Goal of the exercise
Give back exactly the stretch of data below from the line holding "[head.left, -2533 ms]" through the line holding "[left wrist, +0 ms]", both ends included, and leave the remaining lines out.

Given material
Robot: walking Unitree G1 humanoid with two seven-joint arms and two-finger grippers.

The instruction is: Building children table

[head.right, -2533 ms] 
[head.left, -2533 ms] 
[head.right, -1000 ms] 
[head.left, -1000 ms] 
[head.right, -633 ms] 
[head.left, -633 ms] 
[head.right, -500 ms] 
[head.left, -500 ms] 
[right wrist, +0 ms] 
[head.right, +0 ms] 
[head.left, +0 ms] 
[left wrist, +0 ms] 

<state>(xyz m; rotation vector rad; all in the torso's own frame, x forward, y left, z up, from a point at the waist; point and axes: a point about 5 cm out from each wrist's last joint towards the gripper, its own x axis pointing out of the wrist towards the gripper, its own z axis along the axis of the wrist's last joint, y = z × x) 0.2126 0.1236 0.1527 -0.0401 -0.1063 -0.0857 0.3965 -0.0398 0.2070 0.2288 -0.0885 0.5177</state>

Expected answer
[head.left, -2533 ms] 
[head.right, -1000 ms] 
[head.left, -1000 ms] 
[head.right, -633 ms] 
[head.left, -633 ms] 
[head.right, -500 ms] 
[head.left, -500 ms] 
[right wrist, +0 ms] 
[head.right, +0 ms] 
[head.left, +0 ms] 
[left wrist, +0 ms] 

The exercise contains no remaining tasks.